5G: The Beginning And End Of IoT As We Know It Today

Mobile World Congress 2018 has wrapped, and 5G was everywhere, at least on the show floor. But it’s not alone. Another equally red-hot topic was the Internet of Things (IoT).

There’s good reason why these two seem to be part of the same conversations. Two words: connected devices. We know that every thing is being connected, be it an automobile, manufacturing equipment, building sensors or even your washing machine. But consider just how fast this is all happening. BI Intelligence estimates that 22.5 billion IoT devices will be shipped globally in 2021. This massive number prompts the obvious question of how will networks be able to support this traffic?

The answer, of course, is 5G. In a recent Gartner survey, 57 percent of respondents stated that the main intention of their organization is to use 5G to drive IoT communication.
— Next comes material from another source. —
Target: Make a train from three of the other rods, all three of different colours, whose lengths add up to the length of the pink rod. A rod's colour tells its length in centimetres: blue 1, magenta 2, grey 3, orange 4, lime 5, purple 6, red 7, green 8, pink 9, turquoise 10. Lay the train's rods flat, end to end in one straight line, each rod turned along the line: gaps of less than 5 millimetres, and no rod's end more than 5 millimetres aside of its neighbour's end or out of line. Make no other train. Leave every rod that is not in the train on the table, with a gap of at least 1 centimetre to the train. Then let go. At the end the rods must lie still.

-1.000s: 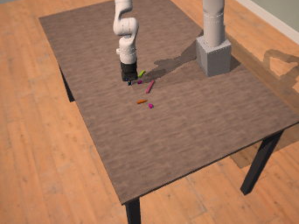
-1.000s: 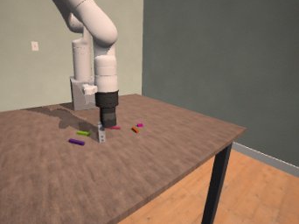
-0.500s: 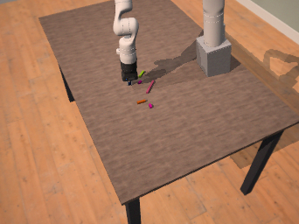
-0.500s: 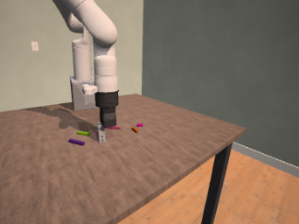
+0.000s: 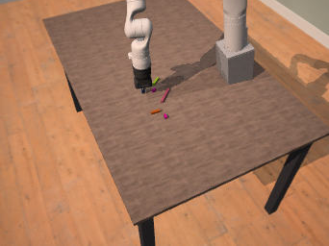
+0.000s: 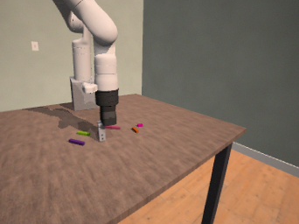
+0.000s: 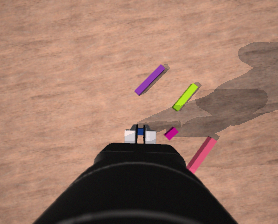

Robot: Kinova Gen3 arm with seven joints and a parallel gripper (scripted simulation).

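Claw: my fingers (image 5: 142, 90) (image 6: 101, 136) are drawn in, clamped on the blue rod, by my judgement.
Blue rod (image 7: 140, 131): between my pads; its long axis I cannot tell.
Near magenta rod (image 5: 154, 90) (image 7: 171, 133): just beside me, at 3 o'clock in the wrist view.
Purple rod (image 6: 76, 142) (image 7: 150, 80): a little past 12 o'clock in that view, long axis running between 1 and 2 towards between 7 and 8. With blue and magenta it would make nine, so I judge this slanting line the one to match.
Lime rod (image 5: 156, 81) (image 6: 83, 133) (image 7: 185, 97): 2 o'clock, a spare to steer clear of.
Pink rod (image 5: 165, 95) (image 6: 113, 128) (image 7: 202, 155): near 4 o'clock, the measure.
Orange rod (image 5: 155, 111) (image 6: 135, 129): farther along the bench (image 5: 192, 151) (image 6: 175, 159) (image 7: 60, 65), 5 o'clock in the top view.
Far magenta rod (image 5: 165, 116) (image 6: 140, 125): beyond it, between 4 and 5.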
The reason is that 5G is roughly 1,000 times faster than 4G, which will allow connected things to share data faster than ever before, while it’s remarkably low latency will provide greater bandwidth and, most importantly, ultra-high availability. All at a lower cost of delivery than existing networks.

It’s these capabilities that will open the door to increased IoT growth and adoption. It’s true that IoT already is driving innovation and disrupting traditional business models, whether it’s on the manufacturing line, in an automobile or an elevator.  But IoT deployment via 5G network will support a far larger number of connected devices, in more places, and will provide more data than you imagine. This will drive an entirely new era of IoT use cases.
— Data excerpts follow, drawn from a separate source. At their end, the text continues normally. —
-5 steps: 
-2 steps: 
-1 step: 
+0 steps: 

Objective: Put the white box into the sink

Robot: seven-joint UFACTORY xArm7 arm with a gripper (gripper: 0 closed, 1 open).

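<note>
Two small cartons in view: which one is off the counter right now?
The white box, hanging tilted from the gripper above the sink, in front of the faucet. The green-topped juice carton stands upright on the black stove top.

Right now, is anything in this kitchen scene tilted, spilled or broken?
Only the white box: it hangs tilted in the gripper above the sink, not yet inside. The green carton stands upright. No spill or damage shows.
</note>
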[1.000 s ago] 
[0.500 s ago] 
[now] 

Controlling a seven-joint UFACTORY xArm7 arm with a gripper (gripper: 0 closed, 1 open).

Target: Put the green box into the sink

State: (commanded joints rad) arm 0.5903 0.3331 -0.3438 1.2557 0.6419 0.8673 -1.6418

To get a full sense of what’s to come consider this figure—5G is expected to generate up to $12 trillion worth of goods and services by 2035 as connected devices permeate every industry in places where the 5G advantages, speed, latency, and power, create new reach for IoT. This will include sensors in fields, control systems in smart buildings and a whole new level of capabilities in connected cars.
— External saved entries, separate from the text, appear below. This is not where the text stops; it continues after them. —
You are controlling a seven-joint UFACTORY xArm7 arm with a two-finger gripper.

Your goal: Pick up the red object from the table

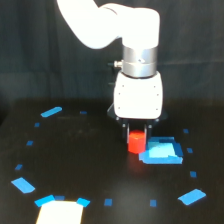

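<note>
The white arm (107, 22) descends from upper left to a vertical wrist. The gripper (136, 134) points straight down; its dark fingers (128, 131) are mostly hidden, so closure is indeterminate.

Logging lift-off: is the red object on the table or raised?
Cannot tell. The red object sits right under the gripper, beside the blue patch, but its base blurs into the table.
</note>
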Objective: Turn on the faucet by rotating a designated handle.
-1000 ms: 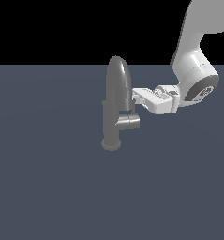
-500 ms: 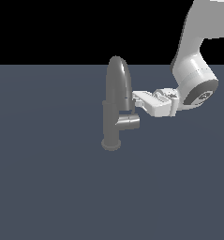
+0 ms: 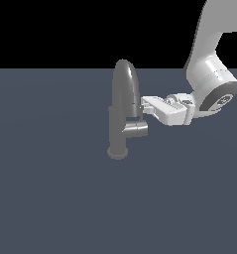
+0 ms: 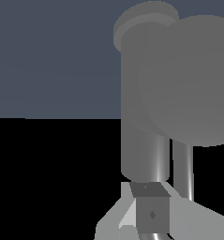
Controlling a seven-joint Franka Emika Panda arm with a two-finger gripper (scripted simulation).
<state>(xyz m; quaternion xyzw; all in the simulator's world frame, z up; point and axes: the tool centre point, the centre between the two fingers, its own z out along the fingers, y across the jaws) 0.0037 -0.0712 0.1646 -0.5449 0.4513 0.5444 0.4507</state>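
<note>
- While it reaches in sideways from the exterior view's right, the end effector (image 3: pixel 146 105) has its white fingertips up against the faucet (image 3: pixel 122 111), about where the spout meets the vertical body; whether it is clenched or released cannot be told, since one finger hides the other in the exterior view and the wrist view shows only finger stubs and a dark pad close to the metal.
- Just below those fingertips, the handle (image 3: pixel 136 129) juts out as a short grey stub from the body toward the exterior view's right; nothing visibly grips it.
- One risk, as a judgement: the fingers sit above the handle and not around it, so a push from here could press on the fixed body or spout and leave the handle unturned.
- Another: a glancing contact on the rounded stub could slip off, because the cylinder is smooth and short.
- Beneath the round base flange, the surface (image 3: pixel 50 198) is a flat slate-blue plane.
- Beyond it, the background is plain black, with no room detail.
</note>
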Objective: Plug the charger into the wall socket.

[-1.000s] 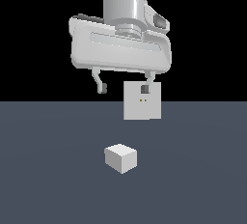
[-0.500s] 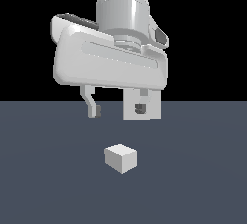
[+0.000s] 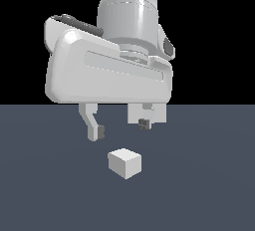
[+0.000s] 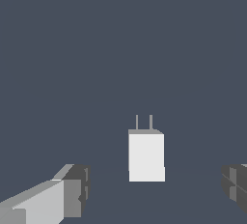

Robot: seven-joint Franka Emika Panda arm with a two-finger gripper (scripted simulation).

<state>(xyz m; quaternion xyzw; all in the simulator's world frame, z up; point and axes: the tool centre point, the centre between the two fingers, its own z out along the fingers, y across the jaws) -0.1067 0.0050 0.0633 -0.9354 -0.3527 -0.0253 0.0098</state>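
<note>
your gripper [image 3: 119, 130] hangs spread wide and empty, above and just behind the charger [image 3: 124, 163], low in the frame's centre. only the wrist view shows the charger's [image 4: 146, 156] two prongs. the arm points straight down over a flat grey floor [image 3: 209, 190]; black backdrop behind.

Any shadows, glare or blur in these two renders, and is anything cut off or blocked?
Exterior view: flat, sharp render, no cast shadow under the charger; the gripper body blocks most of the wall socket. Wrist view: equally sharp, no glare; both fingertips cropped at the frame edges.
</note>
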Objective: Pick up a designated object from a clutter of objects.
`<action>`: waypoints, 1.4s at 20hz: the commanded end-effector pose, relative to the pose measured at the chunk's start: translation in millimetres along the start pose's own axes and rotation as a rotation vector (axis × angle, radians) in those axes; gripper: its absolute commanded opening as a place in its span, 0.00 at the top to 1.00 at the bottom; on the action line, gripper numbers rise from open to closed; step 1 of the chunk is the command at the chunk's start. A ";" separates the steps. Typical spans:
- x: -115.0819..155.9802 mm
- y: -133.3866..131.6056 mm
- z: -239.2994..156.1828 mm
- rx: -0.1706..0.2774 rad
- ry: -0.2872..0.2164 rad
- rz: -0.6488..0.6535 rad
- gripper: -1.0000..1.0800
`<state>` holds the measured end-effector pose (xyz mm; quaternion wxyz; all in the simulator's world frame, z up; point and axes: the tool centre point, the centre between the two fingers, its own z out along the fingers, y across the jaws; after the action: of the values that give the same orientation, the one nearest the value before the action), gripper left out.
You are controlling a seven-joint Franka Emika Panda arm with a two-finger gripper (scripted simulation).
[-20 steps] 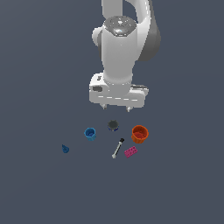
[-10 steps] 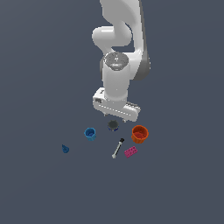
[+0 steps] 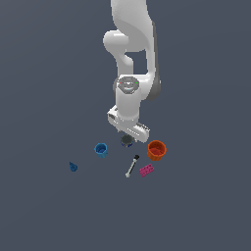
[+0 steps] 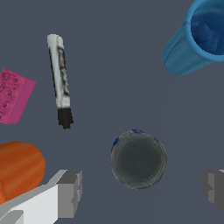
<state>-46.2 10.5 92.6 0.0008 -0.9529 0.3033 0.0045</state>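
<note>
The designated object is a small round can (image 4: 138,160) with a dark grey top and a sliver of blue side; it stands upright. In the exterior view the can (image 3: 127,141) sits between the blue cup (image 3: 101,150) and the orange cup (image 3: 157,150), partly hidden by the hand. My gripper (image 4: 141,190) is open just above it, and the grey fingertips (image 4: 70,192) stand wide on either side of the can without touching it. In the exterior view the gripper (image 3: 129,133) hangs low over the can.
The clutter lies close around: blue cup (image 4: 199,39), orange cup (image 4: 19,168) beside one finger, pink studded brick (image 4: 13,96), black-and-white stick tool (image 4: 60,78). A tiny blue cone (image 3: 73,166) sits apart toward the exterior view's left.
The arm has dropped steadily toward the floor and the hand has turned, so the gripper now sits right over the can. The objects have not moved.
</note>
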 end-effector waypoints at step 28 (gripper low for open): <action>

5G is paving the way for IoT to meet its true potential, and the following pieces are falling into place:

  • Connected Devices: Sensor prices have plummeted, which fueled the rapid growth in connected devices.
  • Edge Analytics: The edge analytics market is projected to reach more than $7 billion by 2021 and 5G will allow connected devices to provide data to drive valuable insights from literally anywhere in the world. It will bring superior connectivity to the network’s edge, even where connectivity is weak or unavailable.
  • Blockchain: As adoption moves beyond finance into new industries such as trucking, insurance, real-estate, automotive and energy and utilities, businesses will have the opportunity to add critical IoT data to private blockchains.
  • Open Standards: Open standards are creating greater interoperability between devices from different vendors, opening innovative possibilities and fueling IoT adoption.

With 5G, the final puzzle piece has emerged, and it will allow IoT applications to fully pervade the far reaches of the world, making information and insight available about anything, from practically anywhere, and the only limit to innovating and solving problems will our imagination.